I've seen questions around issues calculating averages come up a few times in various forums and it came up again last week and I feel that there is some benefit in walking through the details of this issue. For many of you the following will be nothing new, but I'm hoping that this may serve as a reference that you can point to when you get requests for this sort of calculation.
The core issue here is really a fundamental mathematical one. Personally I see it surfacing most often in DAX and MDX as those are languages that I spend a lot of time with, but also because of their multi-dimensional natures you need to be able to write generic calculations that will work regardless of how the end users slice and dice the data.
The discussions invariably start with a statement like the following:
"I have a calculated measure that an average, but my totals are calculating incorrectly"
There are 2 different issues I see relating to this.
The first one is trying to use the AVG() function in MDX. Basically if you want an average calculation that works with all your different dimensions then avoid this function. The AVG function in MDX calculates the average over a fixed set. You may be able to use it in a static query, but to calculate an average in your MDX script simply create the two base measures - a sum and a count, then divide the sum by the count. This is not as much of an issue in DAX as the built-in AVERAGE, AVERAGEA and AVERAGEX generally work as expected.
The other sort of question that I see is related to how the totals are calculated and the question is usually something like the following:
"I have an average measure calculated by doing sum / count - which produces the correct average for each row, but the total is calculated as "sum of sums" / "sum of counts" and my user wants to see it as the average of all the averages."
And to put it bluntly this requirement is invalid. You should never "total" a series of averages by averaging them. The easiest way to explain why this is the case is to illustrate with some data. So let's have a look at a few scenarios.
The first problem you will see with the "average of averages" approach is that it gives too much weight to outlying amounts.
Category | Amount | Count | Average |
Bikes | 1,000 | 1 | 1,000 |
Helmets | 10,000 | 1,000 | 10 |
TOTAL | 11,000 | 1,001 | ??? |
Given the data above how should we calculate the total average? if we do the "average of averages" approach we have:
(1000 + 10) / 2 = 505
If we take the SUM(Amount) / SUM(Count) approach we get the following:
11000 / 1001 = 10.99
This is an extreme example to prove a point, but which do you think is correct? Should the 1 bike we sold for $1000 skew the average to $505 or should the fact that it was just one product out of 1001 mean that the average should only be $10.99?
Your business user might be happy seeing a higher average amount, but what if the situation was reversed and we had sold 1000 bikes and just one helmet? This would make the "average of averages" still equal 505 while recalculating the average at the total level would give us $999.01 - I know which calculation I think is giving a better indication of the total average sales.
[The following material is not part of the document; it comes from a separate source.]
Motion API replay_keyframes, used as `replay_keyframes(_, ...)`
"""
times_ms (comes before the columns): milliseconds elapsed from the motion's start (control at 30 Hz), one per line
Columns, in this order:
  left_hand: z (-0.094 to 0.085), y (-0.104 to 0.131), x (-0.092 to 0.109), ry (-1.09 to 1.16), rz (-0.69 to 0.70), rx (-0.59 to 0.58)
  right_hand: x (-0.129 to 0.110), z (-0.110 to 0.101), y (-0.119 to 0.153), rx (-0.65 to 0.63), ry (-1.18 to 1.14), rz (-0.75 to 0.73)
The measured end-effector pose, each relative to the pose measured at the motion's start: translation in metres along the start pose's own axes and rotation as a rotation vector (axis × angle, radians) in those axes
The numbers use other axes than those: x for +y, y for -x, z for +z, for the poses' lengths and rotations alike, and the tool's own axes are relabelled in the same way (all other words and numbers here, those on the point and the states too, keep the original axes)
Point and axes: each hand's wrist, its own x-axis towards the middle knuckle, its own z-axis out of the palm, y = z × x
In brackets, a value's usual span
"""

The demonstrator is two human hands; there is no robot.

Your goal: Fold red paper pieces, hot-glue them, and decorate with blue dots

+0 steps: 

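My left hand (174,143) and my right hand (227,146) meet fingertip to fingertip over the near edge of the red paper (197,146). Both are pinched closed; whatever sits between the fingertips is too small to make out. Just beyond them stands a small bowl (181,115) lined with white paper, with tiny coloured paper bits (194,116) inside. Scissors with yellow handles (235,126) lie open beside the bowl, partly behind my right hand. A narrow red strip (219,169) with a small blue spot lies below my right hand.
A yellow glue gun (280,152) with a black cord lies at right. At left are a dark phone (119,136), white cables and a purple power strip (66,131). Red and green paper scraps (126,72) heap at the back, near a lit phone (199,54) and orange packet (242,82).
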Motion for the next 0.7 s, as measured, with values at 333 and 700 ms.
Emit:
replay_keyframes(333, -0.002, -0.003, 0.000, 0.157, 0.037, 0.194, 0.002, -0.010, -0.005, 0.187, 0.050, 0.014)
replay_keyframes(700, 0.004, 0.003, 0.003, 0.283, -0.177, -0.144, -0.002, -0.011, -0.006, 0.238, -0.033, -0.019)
It's possible that you may be thinking at this point that this is not so much of a big deal for you because you don't have that sort of variability in your data. However that is only the start of the issues. If you are still unsure about the evils of averaging averages then read on because it only gets worse.
To show the next nasty side effect we need to look at just a little bit more data. Take the following 4 records for example where we have data split between 2 cities and 2 product categories
City | Category | Amount | Count |
Melbourne | Bikes | 18 | 3 |
Melbourne | Helmets | 25 | 5 |
Seattle | Bikes | 21 | 3 |
Seattle | Helmets | 16 | 4 |
When we group the data by City we get the following results. The "Total" line is where the average is recalculated at the total level. Where as the "Avg of Averages" line is where I've take the average of the 2 City averages.
City | Amount | Count | Average |
Melbourne | 43 | 8 | 5.38 |
Seattle | 37 | 7 | 5.29 |
Avg of Averages | | | 5.34 |
Total | 80 | 15 | 5.33 |
Now lets have a look at what happens to the figures when we group the data by the product category. Notice that the Total line has remained unchanged, but the "Avg of Averages" is now different!
Category | Amount | Count | Average |
Bikes | 39 | 6 | 6.5 |
Helmets | 41 | 9 | 4.56 |
Avg of Averages | | | 5.53 |
Total | 80 | 15 | 5.33 |
This sort of behaviour - where the figures reported for total and sub-totals will vary depending on how the data is sliced and diced - will be the death of your BI project.
Trust - the most important "feature" of any BI project
I would argue that possibly the most important "feature" of any BI solution is trust. You can always add features and missing functionality, but it can be very difficult to win back the trust of your users once it's been lost. And nothing will erode the trust of your users than seeing inconsistent results.
It's not just straight Averages that are the issue
Anytime you are mixing calculations that do sums and divisions you need to be careful of the order of operations. Ratios, Percentages and moving averages are just a few of the examples of other calculation types for which you need to take care of the order in which add and divide things.